A new Italian skin-care brand is proving that organic is potent — and chic.
Furtuna Skin is a Sicilian beauty brand founded by model Agatha Relota Luczo and industry veteran Kim Walls, formerly Lime Crime's global general manager. The brand, which has been in the works for about four years, is clean and sustainable. Its ingredients are sourced from a private, certified-organic, 700-acre estate that boasts more than 12,000 olive trees, 500 unique plants and 50 medicinal wild herbs.
On Nov. 13, Furtuna Skin launches with a dual-use product: the Porte Per La Vitalità Face and Eye Serum, $185, available on the brand's web site. The serum, whose name means "gateway to vitality," is formulated with Anchusa azurea, a medicinal flower that has not previously been used in skin care.
"It’s a vitamin bath for your skin," Luczo told WWD of the debut product. "The reason I wanted to launch with the face and eye serum first is because it showcases what Furtuna Skin is about. All the ingredients are showcased in this product and all of our innovative processes. It’s great for anyone’s skin type — oily, sensitive, dry skin."
Anchusa azurea contains vitamins B, C and E, as well as phenols, flavonoids and fatty acids that have anti-inflammatory powers. All of Furtuna's ingredients are wild-foraged and extracted using the Soundbath Method, which was first used in the pharmaceutical industry. Using sound and temperature, the Soundbath Method preserves the potency of the ingredients, allowing for Furtuna's serum to be 92.3 percent organic.
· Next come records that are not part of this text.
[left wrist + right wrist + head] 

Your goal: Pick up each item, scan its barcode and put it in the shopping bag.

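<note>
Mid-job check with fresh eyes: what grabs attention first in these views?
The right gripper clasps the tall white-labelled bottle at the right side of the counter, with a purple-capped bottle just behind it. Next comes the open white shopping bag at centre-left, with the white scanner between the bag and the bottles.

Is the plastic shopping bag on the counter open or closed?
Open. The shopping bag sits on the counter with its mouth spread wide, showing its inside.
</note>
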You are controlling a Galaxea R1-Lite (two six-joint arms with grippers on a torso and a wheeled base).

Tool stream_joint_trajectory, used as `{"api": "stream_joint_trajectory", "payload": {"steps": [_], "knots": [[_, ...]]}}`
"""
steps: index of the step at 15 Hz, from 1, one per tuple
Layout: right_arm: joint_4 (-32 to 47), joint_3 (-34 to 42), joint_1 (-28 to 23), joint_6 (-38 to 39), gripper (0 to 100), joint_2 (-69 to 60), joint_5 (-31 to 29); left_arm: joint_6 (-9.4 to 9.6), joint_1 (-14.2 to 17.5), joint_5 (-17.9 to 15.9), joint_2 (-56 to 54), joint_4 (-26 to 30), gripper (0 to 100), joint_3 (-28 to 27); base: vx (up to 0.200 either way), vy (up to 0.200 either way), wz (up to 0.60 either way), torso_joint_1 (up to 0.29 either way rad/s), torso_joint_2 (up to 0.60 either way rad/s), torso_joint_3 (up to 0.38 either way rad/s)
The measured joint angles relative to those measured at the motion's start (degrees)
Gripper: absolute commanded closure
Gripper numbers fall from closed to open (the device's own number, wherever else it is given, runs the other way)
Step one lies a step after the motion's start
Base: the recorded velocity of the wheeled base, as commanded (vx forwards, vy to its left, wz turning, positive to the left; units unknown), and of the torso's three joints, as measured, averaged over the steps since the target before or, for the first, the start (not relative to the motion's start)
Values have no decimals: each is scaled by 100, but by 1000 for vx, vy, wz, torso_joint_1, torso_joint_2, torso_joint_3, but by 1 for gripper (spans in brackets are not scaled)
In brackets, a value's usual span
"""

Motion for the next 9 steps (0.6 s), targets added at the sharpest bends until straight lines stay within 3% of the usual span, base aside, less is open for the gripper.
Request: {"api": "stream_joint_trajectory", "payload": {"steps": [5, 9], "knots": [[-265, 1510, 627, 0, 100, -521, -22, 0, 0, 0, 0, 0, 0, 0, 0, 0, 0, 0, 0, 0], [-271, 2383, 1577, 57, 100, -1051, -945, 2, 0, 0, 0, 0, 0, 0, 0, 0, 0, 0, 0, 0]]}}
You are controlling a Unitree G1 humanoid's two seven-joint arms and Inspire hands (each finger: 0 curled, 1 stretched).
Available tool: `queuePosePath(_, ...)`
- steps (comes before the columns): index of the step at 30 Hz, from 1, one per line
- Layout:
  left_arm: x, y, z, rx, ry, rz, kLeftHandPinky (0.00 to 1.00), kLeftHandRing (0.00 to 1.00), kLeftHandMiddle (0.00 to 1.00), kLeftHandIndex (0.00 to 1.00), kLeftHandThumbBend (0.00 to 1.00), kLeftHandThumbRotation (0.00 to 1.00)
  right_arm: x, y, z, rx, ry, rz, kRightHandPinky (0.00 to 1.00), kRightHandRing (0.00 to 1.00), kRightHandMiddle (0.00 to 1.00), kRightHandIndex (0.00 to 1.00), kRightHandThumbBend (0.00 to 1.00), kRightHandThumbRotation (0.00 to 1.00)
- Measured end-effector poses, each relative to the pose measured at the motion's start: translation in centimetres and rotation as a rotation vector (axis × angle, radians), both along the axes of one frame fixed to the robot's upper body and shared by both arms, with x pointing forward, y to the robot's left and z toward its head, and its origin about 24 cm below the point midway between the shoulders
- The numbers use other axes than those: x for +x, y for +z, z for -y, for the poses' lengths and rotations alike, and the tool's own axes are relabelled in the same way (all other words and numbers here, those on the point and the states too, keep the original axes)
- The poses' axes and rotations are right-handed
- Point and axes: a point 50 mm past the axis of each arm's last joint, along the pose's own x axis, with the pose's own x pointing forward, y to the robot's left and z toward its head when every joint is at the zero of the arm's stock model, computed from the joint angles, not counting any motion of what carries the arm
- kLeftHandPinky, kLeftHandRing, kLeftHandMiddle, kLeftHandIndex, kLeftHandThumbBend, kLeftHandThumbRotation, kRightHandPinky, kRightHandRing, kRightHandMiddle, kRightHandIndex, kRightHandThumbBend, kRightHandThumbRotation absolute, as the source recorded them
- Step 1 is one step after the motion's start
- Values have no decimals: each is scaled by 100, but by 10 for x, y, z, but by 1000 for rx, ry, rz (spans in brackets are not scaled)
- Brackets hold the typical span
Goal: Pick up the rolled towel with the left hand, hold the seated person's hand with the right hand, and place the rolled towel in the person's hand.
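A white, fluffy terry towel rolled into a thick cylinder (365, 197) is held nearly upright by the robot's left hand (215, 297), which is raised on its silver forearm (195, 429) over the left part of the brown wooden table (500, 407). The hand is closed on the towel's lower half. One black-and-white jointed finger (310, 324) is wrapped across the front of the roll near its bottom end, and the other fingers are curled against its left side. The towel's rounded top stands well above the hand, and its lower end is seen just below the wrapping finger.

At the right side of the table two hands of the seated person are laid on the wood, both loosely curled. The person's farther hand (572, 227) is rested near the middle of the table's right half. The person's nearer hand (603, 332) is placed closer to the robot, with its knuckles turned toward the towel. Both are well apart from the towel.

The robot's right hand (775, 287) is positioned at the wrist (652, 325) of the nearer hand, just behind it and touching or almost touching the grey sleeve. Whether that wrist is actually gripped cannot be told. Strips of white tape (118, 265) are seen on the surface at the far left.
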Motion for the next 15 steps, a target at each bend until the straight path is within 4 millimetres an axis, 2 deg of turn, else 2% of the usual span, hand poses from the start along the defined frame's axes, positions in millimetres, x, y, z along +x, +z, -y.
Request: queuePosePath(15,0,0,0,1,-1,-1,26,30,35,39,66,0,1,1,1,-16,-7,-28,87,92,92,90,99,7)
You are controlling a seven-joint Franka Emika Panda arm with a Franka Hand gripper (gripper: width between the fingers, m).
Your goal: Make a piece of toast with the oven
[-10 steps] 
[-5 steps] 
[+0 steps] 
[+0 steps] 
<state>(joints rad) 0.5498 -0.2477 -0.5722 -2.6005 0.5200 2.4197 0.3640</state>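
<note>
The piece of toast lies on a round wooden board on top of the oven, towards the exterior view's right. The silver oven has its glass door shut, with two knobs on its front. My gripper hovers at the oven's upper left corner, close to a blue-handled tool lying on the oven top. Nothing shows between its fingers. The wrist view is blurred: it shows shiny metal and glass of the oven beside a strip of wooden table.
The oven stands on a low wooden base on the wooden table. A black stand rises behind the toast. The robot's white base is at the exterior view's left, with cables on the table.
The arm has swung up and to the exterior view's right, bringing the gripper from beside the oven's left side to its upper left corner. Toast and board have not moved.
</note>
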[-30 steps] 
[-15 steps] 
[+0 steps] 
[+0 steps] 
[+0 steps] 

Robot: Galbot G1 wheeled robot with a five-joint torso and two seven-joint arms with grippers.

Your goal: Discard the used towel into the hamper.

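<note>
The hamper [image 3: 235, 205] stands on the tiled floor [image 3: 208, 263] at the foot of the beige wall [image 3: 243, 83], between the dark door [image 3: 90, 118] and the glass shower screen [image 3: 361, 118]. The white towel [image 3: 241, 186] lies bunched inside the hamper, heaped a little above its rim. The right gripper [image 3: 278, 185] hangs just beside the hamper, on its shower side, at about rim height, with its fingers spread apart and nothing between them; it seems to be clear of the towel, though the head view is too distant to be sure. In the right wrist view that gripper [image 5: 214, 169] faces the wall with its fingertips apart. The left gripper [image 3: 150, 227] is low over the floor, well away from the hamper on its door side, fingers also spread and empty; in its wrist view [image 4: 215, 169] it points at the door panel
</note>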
"The ingredients on this farm make things possible that haven’t been possible before," said Walls. "This is the next generation of clean beauty."
The Porte Per La Vitalità Face and Eye Serum is clinically tested and safe for use around the eyes. It is hypoallergenic and effective in preventing free radical damage.
In addition to the company’s web site the product will be sold at facialist Shani Darden's studio in Beverly Hills. Furtuna will roll out new products beginning next year, including men's grooming products and baby care.
"We recognize how much newness we’re bringing to market with all of our processes and ingredient stories," said Walls. "It’s important to us that people understand the brand and the transformation that we are working to create in people’s lives. It makes sense to launch with one product that has all the different benefits and features. It’s a product everybody can use."
Furtuna's serum incorporates a preservation system that replicates that which occurs naturally in plants.
"We look to the farm, not to the labs," said Luczo. "These wild plant communities, they have to do the same thing that products on the shelves have to do: they have to protect themselves from the environment or from getting fungus."
The products are made in small batches, which, said Walls, is a further benefit to the customer.
"Every single batch is tested for all the things we test for, which is a lot," she said. "The plants that come off the farm are immediately processed and stored in all the right ways and built into skin-care products, so those small batches result in significant benefits for the people who are using them. We’re not worried about these products from a scalability perspective."
"Consumers are so knowledgeable today, they know so much about ingredients and what they want on their skin," said Luczo. "People are realizing how important our skin is and what we put on our skin is equally as important as what we eat."